About this exercise:
The lines from the top of the material through the line with "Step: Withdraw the" are to be set down exactly. Leave the pictures out.

Data shown:
Start of Block
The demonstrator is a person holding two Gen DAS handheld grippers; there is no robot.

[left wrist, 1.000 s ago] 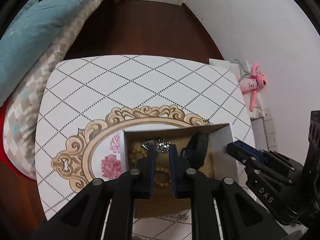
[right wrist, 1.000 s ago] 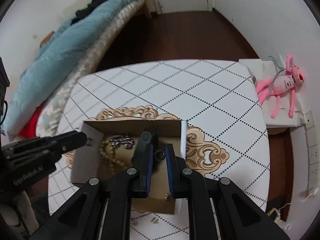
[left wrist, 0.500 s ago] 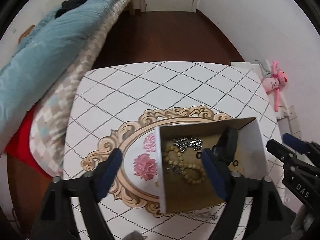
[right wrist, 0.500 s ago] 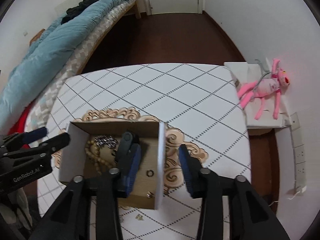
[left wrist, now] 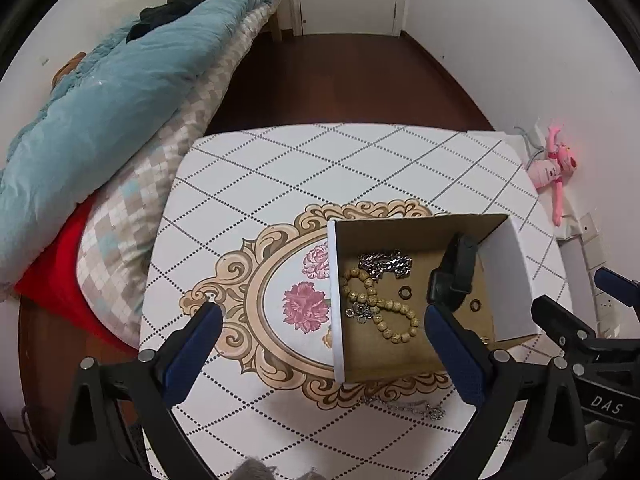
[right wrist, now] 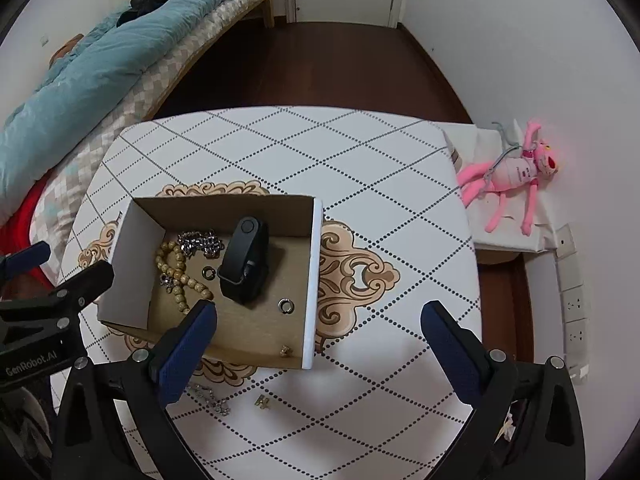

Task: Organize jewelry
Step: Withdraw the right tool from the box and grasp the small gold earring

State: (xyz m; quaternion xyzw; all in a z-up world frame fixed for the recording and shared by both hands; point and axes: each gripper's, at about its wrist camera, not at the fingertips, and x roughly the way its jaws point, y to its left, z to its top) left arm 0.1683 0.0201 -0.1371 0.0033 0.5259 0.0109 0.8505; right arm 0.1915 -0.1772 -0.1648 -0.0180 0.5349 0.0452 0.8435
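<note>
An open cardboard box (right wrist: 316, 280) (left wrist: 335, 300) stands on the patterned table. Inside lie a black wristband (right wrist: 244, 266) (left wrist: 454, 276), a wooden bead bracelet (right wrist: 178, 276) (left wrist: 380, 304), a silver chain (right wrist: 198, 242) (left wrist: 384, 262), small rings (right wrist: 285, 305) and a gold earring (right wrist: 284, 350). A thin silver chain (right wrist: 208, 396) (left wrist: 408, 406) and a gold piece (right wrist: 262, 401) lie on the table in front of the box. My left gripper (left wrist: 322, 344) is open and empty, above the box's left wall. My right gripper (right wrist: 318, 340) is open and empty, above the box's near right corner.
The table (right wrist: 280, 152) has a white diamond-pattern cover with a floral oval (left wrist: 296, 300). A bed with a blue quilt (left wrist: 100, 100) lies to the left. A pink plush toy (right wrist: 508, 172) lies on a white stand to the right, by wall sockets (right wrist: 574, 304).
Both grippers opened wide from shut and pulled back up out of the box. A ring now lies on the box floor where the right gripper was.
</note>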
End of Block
Exercise response:
The demonstrator is a person holding two Gen DAS handheld grippers; there is no robot.

[left wrist, 1.000 s ago] 
[right wrist, 1.000 s ago] 
[left wrist, 0.500 s ago] 
[right wrist, 0.500 s ago] 
[left wrist, now] 
[right wrist, now] 

Task: Organize jewelry
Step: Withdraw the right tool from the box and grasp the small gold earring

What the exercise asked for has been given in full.